Only a number is required: the count of lines in the material below that contain "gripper".

BEGIN Data excerpt

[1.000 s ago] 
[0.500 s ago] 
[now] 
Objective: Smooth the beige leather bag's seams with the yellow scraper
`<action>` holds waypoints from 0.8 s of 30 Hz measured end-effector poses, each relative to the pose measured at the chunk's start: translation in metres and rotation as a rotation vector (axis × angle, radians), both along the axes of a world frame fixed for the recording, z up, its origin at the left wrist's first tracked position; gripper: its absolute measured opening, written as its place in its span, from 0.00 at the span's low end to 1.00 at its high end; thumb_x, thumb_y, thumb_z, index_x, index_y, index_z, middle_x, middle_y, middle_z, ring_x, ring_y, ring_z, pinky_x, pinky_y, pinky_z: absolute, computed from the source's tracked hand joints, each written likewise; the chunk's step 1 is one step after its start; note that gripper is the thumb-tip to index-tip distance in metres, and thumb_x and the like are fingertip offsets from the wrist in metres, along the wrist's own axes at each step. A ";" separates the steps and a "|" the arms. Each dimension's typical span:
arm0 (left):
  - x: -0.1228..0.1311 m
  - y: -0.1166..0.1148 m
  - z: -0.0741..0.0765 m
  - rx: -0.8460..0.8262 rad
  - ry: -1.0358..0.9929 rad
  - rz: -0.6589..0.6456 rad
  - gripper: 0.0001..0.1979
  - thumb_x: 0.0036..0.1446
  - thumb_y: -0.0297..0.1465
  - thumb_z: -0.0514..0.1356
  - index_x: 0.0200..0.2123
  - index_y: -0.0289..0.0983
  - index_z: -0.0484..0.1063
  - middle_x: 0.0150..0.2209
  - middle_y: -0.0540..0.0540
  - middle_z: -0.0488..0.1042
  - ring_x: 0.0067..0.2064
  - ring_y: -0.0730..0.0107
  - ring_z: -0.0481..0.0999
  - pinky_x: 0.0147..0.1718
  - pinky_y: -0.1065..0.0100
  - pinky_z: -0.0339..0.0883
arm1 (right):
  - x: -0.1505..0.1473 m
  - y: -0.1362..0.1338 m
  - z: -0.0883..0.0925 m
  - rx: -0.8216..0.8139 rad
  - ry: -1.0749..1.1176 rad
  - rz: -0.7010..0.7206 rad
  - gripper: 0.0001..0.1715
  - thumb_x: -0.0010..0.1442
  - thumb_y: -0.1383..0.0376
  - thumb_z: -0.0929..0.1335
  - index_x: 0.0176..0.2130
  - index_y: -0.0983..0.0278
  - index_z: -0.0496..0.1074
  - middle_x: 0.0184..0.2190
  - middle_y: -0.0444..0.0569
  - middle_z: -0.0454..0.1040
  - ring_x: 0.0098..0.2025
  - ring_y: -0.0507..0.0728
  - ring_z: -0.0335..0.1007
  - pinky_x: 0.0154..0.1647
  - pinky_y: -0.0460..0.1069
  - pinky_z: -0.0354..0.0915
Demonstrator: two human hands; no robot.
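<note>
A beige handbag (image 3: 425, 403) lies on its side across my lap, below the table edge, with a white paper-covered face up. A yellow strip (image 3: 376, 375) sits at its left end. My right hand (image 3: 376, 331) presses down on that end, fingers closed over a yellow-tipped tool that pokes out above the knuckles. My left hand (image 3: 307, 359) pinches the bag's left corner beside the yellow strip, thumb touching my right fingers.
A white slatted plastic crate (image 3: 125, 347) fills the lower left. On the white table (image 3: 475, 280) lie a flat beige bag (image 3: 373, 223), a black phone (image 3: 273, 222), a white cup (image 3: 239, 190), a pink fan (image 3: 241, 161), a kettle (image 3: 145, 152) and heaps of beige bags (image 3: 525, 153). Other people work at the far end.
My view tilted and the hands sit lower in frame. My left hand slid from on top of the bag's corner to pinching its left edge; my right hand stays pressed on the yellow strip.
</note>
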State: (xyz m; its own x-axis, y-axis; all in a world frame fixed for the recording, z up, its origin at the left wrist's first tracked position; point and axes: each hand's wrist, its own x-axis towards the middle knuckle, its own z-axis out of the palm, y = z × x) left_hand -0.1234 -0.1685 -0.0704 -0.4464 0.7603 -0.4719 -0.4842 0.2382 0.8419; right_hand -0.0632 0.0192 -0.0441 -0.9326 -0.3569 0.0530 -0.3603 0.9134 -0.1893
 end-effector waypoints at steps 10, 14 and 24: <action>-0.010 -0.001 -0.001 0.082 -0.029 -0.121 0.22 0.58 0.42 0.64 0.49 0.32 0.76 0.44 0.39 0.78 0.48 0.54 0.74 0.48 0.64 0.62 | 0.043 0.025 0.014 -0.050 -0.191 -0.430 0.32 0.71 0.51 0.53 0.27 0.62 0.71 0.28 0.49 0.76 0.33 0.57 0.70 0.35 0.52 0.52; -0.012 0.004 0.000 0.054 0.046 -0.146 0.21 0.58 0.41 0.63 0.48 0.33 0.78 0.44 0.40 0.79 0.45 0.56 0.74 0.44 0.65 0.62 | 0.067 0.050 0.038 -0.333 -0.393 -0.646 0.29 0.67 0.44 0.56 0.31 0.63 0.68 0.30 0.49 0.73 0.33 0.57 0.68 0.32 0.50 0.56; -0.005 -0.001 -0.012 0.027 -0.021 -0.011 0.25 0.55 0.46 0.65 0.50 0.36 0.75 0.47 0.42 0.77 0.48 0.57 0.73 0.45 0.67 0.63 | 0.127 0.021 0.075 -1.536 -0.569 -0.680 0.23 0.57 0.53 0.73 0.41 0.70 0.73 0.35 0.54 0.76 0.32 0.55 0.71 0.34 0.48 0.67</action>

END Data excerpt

Problem solution - 3